» STUDY MATERIAL:

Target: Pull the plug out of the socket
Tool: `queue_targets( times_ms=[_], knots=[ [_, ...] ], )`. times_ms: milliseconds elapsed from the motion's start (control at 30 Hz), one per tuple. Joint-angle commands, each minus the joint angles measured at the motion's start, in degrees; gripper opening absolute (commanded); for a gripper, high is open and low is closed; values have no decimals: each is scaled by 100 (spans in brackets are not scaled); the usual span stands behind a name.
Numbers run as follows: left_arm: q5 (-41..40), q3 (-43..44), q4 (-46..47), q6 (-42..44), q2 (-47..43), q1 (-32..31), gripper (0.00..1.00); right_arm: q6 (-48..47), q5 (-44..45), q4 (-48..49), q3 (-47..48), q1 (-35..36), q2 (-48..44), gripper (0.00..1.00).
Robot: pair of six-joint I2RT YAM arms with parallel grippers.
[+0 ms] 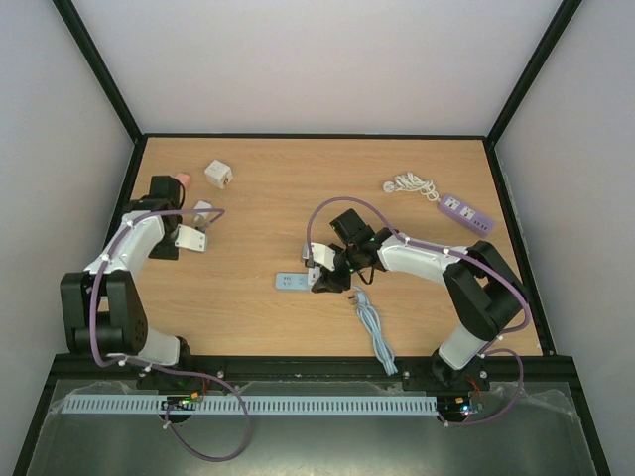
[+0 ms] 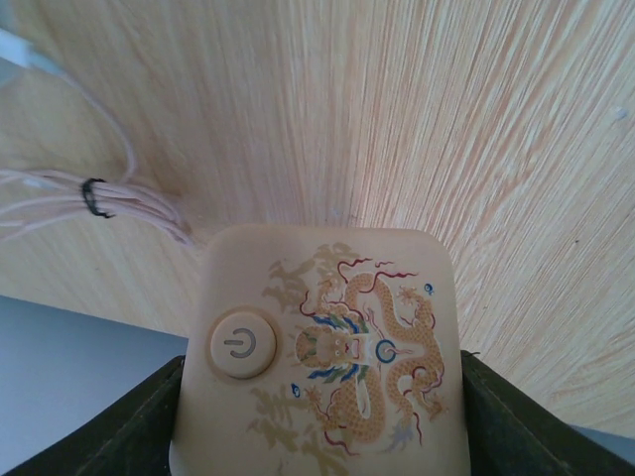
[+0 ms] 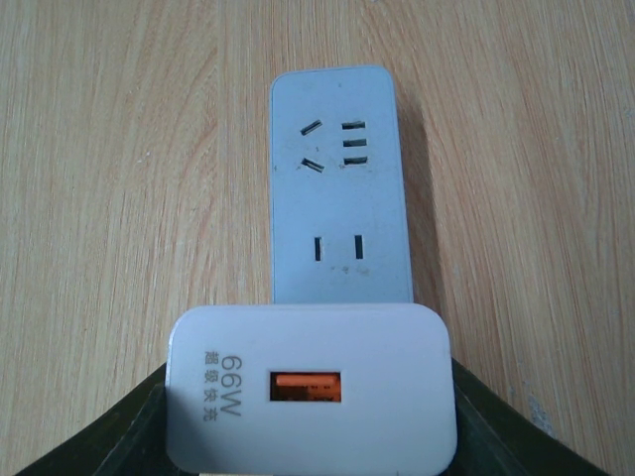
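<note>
My right gripper (image 3: 313,421) is shut on a white 66W charger plug (image 3: 310,382) with an orange USB port. The plug sits over the near end of a light blue socket strip (image 3: 339,188) lying flat on the wooden table; its pins are hidden. The strip's other slots are empty. In the top view the right gripper (image 1: 323,266) is at the strip's (image 1: 290,282) right end. My left gripper (image 2: 322,421) is shut on a pale pink socket block (image 2: 327,347) with a dragon print and power button, at the table's far left (image 1: 177,186).
A white cube adapter (image 1: 218,175) lies at the back left. A coiled white cable (image 1: 410,184) and a purple power strip (image 1: 465,212) lie at the back right. A blue-grey cable (image 1: 375,332) runs toward the front edge. A tied pink cord (image 2: 94,193) trails from the pink block.
</note>
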Motion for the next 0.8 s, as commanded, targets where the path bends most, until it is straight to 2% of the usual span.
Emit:
queue_targets(
  times_ms=[0, 267, 600, 667, 767],
  knots=[
    [-863, -114, 279, 141, 316, 23, 39, 168, 1204, -202, -158, 5, 481, 2],
    [-1188, -204, 679, 165, 707, -94, 42, 176, 1220, -207, -140, 2, 504, 3],
    [-1481, -227, 771, -88, 1181, -286, 50, 185, 1238, -215, -138, 7, 531, 3],
    [-1509, -227, 777, -153, 1229, -332, 56, 185, 1244, -216, -132, 16, 532, 3],
    [-1483, -212, 804, -221, 1235, -362, 73, 181, 1245, -215, -132, 17, 531, 3]
  ],
)
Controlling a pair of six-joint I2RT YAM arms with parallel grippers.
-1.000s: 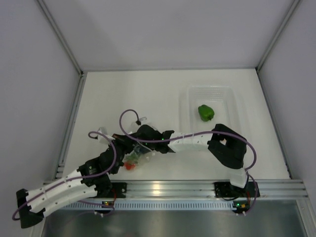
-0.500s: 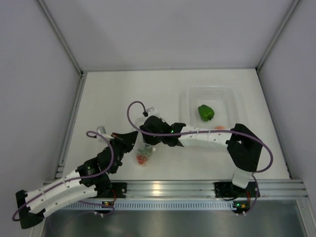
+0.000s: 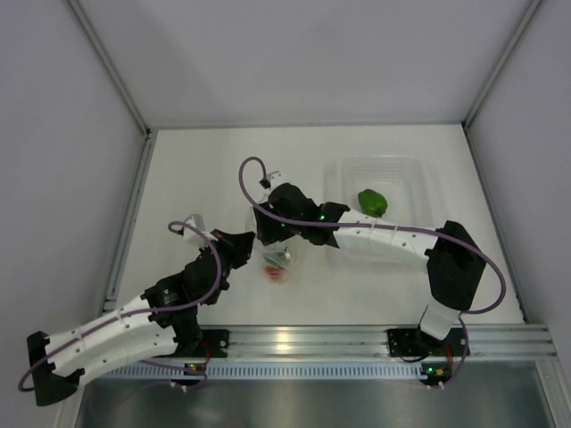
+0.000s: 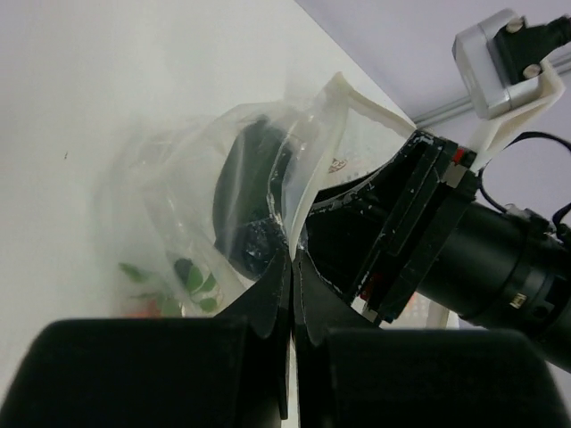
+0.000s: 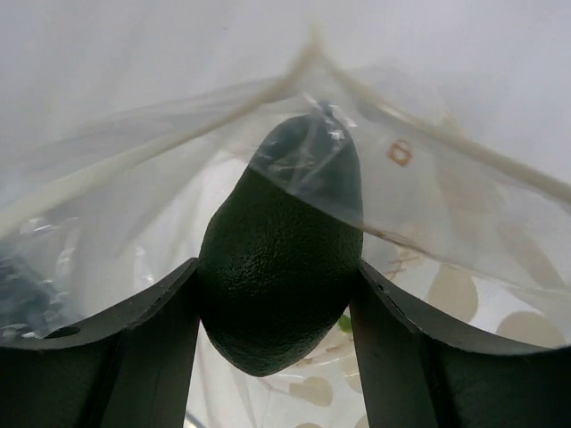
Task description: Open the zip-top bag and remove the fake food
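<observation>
The clear crinkly zip-top bag [image 3: 284, 256] hangs between my two grippers near the table's middle. My left gripper [image 3: 248, 242] is shut on the bag's rim [image 4: 308, 160]. My right gripper [image 3: 270, 239] reaches into the bag's mouth and is shut on the dark green avocado [image 5: 281, 267], with bag film [image 5: 428, 205] draped over the avocado's far end. The red tomatoes on a green sprig [image 3: 276, 271] lie low in the bag and also show in the left wrist view [image 4: 187, 281]. The bright green pepper [image 3: 373, 203] lies in the clear tray [image 3: 419, 174]. The peach is hidden.
The rigid clear tray stands at the back right, partly under my right arm. White walls with metal rails close in the table on the left, back and right. The aluminium rail with the arm bases [image 3: 294, 339] runs along the near edge.
Both grippers and the bag have moved away from the near edge and to the right. The right arm has stretched out further over the tray's front.
</observation>
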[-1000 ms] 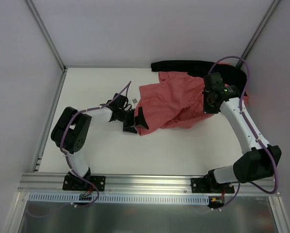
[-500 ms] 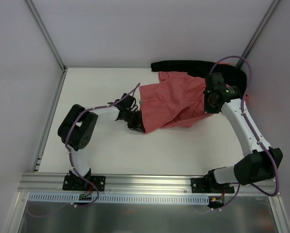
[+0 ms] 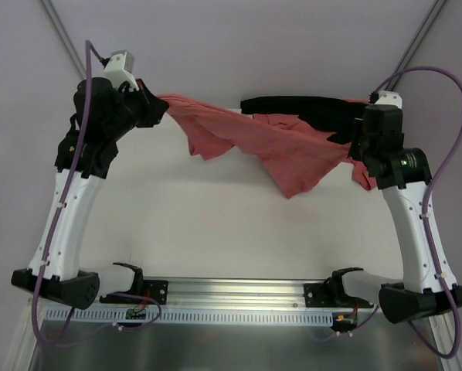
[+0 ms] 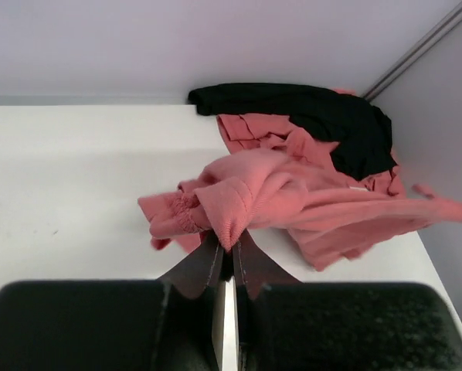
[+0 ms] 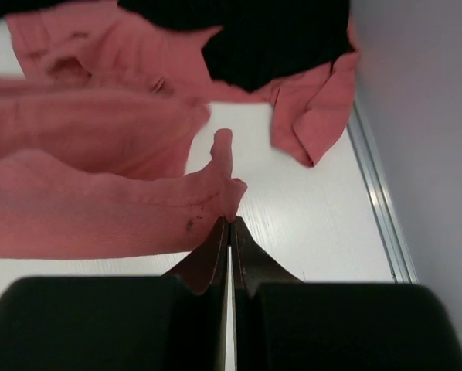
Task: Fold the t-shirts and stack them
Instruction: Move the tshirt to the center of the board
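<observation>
A salmon-red t-shirt (image 3: 285, 151) hangs stretched in the air between both raised arms, sagging in the middle above the table. My left gripper (image 3: 163, 108) at the far left is shut on a bunched fold of it; the left wrist view shows the cloth (image 4: 293, 193) pinched at the fingertips of the left gripper (image 4: 231, 238). My right gripper (image 3: 354, 145) at the far right is shut on the shirt's hemmed edge (image 5: 100, 209), the cloth pinched at the tip of the right gripper (image 5: 231, 222). More salmon t-shirts (image 3: 271, 121) lie crumpled at the back.
A black garment (image 3: 316, 108) lies over the salmon pile along the back wall, also visible as dark cloth (image 4: 331, 116) from the left wrist. A loose salmon corner (image 5: 316, 108) sits by the right rail (image 5: 378, 201). Walls enclose the white table (image 3: 177, 224).
The left gripper shut on the shirt's left edge. Both arms then rose and spread apart, lifting the shirt off the table and stretching it between them.
</observation>
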Action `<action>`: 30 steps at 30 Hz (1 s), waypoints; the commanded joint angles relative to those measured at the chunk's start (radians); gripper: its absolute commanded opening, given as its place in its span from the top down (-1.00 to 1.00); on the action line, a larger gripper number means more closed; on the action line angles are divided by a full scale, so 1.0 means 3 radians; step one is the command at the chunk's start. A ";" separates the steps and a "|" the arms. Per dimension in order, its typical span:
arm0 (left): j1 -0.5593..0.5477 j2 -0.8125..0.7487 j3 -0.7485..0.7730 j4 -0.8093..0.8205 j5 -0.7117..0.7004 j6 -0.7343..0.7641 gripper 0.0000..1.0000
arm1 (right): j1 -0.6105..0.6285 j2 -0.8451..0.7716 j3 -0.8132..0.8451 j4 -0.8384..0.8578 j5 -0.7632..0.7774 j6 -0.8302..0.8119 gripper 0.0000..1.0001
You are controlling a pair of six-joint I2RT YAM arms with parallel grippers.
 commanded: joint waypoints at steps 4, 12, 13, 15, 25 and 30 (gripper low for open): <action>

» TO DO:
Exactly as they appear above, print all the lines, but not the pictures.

» FINISHED EXERCISE:
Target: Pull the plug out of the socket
Tool: `queue_targets( times_ms=[_], knots=[ [_, ...] ], )`. times_ms: milliseconds elapsed from the motion's start (control at 30 Hz), one per tuple. Joint-angle commands, each minus the joint angles measured at the motion's start, in degrees; gripper opening absolute (commanded); for a gripper, high is open and low is closed; values have no decimals: each is scaled by 100 (spans in brackets are not scaled); the usual span stands behind a name.
Numbers run as follows: left_arm: q5 (-41..40), q3 (-43..44), q4 (-46..47), q6 (-42..44), q2 (-47..43), q1 (-32..31), gripper (0.00..1.00); right_arm: q6 (-48..47), q5 (-44..45), q4 (-48..49), q3 (-47..48), q1 (-35..36), q2 (-48..44), gripper (0.00..1.00).
Robot: pair of six-joint I2RT YAM arms with parallel grippers.
[+0 ms] 
[+0 ms] 
[+0 ms] 
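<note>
My right gripper (image 3: 313,421) is shut on a white 66W charger plug (image 3: 310,382) with an orange USB port. The plug sits over the near end of a light blue socket strip (image 3: 339,188) lying flat on the wooden table; its pins are hidden. The strip's other slots are empty. In the top view the right gripper (image 1: 323,266) is at the strip's (image 1: 290,282) right end. My left gripper (image 2: 322,421) is shut on a pale pink socket block (image 2: 327,347) with a dragon print and power button, at the table's far left (image 1: 177,186).
A white cube adapter (image 1: 218,175) lies at the back left. A coiled white cable (image 1: 410,184) and a purple power strip (image 1: 465,212) lie at the back right. A blue-grey cable (image 1: 375,332) runs toward the front edge. A tied pink cord (image 2: 94,193) trails from the pink block.
</note>
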Motion for the next 0.8 s, as commanded, targets where the path bends most, until it is straight to 2% of the usual span.
Emit:
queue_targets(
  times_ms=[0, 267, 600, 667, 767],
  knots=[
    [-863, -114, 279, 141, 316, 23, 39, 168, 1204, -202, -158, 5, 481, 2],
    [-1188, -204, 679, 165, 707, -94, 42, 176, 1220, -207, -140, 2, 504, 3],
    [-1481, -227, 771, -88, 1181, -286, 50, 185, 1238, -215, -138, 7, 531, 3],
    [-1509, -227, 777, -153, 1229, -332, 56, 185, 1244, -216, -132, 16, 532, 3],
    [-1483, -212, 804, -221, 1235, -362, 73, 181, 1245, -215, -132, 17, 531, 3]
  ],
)
Controlling a pair of six-joint I2RT YAM arms with parallel grippers.
-1.000s: 
-0.500s: 
+0.000s: 
+0.000s: 
+0.000s: 
Task description: Open the zip-top bag and remove the fake food
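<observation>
The clear crinkly zip-top bag [image 3: 284, 256] hangs between my two grippers near the table's middle. My left gripper [image 3: 248, 242] is shut on the bag's rim [image 4: 308, 160]. My right gripper [image 3: 270, 239] reaches into the bag's mouth and is shut on the dark green avocado [image 5: 281, 267], with bag film [image 5: 428, 205] draped over the avocado's far end. The red tomatoes on a green sprig [image 3: 276, 271] lie low in the bag and also show in the left wrist view [image 4: 187, 281]. The bright green pepper [image 3: 373, 203] lies in the clear tray [image 3: 419, 174]. The peach is hidden.
The rigid clear tray stands at the back right, partly under my right arm. White walls with metal rails close in the table on the left, back and right. The aluminium rail with the arm bases [image 3: 294, 339] runs along the near edge.
Both grippers and the bag have moved away from the near edge and to the right. The right arm has stretched out further over the tray's front.
</observation>
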[-1000 ms] 
[-500 ms] 
[+0 ms] 
[+0 ms] 
[+0 ms] 
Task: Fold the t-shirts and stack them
Instruction: Move the tshirt to the center of the board
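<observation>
A salmon-red t-shirt (image 3: 285, 151) hangs stretched in the air between both raised arms, sagging in the middle above the table. My left gripper (image 3: 163, 108) at the far left is shut on a bunched fold of it; the left wrist view shows the cloth (image 4: 293, 193) pinched at the fingertips of the left gripper (image 4: 231, 238). My right gripper (image 3: 354, 145) at the far right is shut on the shirt's hemmed edge (image 5: 100, 209), the cloth pinched at the tip of the right gripper (image 5: 231, 222). More salmon t-shirts (image 3: 271, 121) lie crumpled at the back.
A black garment (image 3: 316, 108) lies over the salmon pile along the back wall, also visible as dark cloth (image 4: 331, 116) from the left wrist. A loose salmon corner (image 5: 316, 108) sits by the right rail (image 5: 378, 201). Walls enclose the white table (image 3: 177, 224).
The left gripper shut on the shirt's left edge. Both arms then rose and spread apart, lifting the shirt off the table and stretching it between them.
</observation>
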Action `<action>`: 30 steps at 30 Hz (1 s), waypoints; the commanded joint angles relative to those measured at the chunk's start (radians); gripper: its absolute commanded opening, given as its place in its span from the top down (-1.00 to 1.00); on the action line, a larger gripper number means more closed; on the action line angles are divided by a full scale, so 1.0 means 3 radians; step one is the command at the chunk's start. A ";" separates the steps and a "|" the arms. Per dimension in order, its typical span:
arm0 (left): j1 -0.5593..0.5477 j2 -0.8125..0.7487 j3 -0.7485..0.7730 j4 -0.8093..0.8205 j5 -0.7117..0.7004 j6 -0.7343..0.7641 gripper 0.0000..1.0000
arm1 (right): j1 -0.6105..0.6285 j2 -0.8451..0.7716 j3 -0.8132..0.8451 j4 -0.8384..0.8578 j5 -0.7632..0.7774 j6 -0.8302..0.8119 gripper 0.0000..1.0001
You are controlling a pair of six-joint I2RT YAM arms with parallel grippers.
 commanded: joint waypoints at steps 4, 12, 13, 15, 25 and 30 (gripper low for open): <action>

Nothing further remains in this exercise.